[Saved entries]
§

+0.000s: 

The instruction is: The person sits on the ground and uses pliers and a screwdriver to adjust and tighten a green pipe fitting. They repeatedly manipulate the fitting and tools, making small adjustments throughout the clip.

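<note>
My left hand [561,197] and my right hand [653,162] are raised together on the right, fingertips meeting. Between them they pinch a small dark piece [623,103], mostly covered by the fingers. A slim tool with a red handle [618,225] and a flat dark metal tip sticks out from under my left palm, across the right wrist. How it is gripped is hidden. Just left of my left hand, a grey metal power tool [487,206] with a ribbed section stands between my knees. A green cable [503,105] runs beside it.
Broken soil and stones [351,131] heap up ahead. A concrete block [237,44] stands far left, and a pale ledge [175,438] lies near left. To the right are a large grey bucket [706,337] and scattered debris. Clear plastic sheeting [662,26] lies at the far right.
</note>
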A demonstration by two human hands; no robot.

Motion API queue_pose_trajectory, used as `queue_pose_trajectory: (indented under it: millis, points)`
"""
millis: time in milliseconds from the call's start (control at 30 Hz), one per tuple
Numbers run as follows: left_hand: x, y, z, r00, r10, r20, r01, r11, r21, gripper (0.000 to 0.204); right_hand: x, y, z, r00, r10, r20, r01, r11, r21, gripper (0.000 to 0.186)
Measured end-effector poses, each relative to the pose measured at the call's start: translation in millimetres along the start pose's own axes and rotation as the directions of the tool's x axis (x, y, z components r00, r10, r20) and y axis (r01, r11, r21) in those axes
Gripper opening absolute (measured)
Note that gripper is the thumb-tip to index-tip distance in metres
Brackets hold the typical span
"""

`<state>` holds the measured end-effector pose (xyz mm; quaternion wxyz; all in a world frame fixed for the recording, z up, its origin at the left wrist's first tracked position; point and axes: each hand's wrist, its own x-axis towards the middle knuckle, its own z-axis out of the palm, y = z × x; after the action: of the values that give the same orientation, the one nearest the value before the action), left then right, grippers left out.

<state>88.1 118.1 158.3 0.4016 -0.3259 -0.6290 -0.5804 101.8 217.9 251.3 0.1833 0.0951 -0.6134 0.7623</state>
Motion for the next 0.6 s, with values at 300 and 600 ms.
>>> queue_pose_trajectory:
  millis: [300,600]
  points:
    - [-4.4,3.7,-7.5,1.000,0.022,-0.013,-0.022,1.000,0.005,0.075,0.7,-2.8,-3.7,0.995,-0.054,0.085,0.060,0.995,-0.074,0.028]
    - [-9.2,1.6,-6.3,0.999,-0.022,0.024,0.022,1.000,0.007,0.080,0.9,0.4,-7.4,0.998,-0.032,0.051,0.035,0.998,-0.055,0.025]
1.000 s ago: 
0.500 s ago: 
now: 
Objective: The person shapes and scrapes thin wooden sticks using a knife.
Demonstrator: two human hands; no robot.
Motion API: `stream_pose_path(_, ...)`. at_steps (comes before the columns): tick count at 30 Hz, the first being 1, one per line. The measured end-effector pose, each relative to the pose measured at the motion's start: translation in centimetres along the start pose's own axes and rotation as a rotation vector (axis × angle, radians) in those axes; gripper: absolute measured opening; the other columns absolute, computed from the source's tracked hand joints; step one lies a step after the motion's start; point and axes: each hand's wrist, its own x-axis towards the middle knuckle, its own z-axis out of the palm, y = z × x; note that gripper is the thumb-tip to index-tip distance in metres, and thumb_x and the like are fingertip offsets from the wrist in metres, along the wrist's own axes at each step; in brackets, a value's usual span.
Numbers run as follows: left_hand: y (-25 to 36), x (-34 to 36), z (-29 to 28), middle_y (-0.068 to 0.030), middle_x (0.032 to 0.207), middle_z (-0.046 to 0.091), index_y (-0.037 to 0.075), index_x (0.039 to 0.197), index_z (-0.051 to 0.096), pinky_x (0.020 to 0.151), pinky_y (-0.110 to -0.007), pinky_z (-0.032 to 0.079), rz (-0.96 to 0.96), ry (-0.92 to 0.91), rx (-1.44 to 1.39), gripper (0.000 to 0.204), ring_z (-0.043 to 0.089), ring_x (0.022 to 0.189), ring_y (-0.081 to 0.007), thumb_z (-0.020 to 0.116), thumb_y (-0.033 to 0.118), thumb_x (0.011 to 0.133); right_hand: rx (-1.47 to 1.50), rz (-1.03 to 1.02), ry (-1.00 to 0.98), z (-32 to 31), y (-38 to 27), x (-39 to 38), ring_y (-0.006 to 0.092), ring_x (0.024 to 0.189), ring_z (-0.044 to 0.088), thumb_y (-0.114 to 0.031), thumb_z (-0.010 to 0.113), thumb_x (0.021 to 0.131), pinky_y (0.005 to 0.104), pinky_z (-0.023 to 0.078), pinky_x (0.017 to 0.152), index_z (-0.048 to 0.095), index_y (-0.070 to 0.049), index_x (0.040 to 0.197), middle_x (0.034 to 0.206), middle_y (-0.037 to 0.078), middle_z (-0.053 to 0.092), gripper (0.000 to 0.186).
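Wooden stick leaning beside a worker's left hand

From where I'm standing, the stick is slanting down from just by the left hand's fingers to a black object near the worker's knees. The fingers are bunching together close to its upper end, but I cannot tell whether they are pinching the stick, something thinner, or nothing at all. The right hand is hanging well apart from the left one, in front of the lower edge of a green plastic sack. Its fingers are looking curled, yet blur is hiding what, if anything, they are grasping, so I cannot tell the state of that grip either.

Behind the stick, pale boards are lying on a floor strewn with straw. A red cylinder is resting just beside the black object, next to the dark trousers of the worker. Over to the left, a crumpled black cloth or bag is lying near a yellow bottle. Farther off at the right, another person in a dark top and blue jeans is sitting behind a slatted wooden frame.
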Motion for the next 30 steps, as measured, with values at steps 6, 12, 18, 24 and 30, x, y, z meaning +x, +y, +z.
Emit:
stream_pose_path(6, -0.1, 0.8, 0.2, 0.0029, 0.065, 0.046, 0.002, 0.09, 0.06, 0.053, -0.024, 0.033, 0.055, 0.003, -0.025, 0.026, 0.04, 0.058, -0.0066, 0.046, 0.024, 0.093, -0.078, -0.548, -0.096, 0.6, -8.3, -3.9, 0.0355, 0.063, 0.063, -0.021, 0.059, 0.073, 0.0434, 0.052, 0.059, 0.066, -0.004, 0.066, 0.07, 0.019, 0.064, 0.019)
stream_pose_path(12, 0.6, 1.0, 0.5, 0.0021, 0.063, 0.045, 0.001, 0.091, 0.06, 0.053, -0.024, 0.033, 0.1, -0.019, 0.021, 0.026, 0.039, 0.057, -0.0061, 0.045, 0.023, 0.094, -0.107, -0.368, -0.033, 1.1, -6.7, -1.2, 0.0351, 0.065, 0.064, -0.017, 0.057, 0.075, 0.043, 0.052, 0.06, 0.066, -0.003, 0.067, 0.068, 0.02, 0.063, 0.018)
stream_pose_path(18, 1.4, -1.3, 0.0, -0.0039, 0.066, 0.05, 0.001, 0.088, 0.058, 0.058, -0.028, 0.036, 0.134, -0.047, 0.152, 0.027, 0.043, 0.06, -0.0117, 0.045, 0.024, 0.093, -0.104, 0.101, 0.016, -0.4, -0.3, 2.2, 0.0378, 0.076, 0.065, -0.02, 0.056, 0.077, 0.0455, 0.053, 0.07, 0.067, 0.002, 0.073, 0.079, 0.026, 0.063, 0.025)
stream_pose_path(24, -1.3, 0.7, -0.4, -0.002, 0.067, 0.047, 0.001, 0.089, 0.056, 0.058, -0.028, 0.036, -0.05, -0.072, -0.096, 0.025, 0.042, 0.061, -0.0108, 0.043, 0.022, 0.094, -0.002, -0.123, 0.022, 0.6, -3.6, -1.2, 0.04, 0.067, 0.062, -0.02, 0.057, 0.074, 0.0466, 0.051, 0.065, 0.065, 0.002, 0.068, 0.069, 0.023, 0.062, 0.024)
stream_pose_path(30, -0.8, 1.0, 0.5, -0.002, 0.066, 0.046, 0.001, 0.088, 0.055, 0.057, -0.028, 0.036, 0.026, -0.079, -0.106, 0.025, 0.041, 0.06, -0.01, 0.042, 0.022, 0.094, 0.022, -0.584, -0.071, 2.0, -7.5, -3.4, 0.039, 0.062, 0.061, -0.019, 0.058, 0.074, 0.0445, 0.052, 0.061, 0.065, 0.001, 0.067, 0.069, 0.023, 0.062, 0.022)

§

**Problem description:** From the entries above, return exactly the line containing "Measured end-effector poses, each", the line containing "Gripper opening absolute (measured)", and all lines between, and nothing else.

**Your response:**
Measured end-effector poses, each relative to the pose measured at the call's start: translation in millimetres along the start pose's own axes and rotation as the directions of the tool's x axis (x, y, z components r00, r10, r20) and y axis (r01, r11, r21) in those axes
Gripper opening absolute (measured)

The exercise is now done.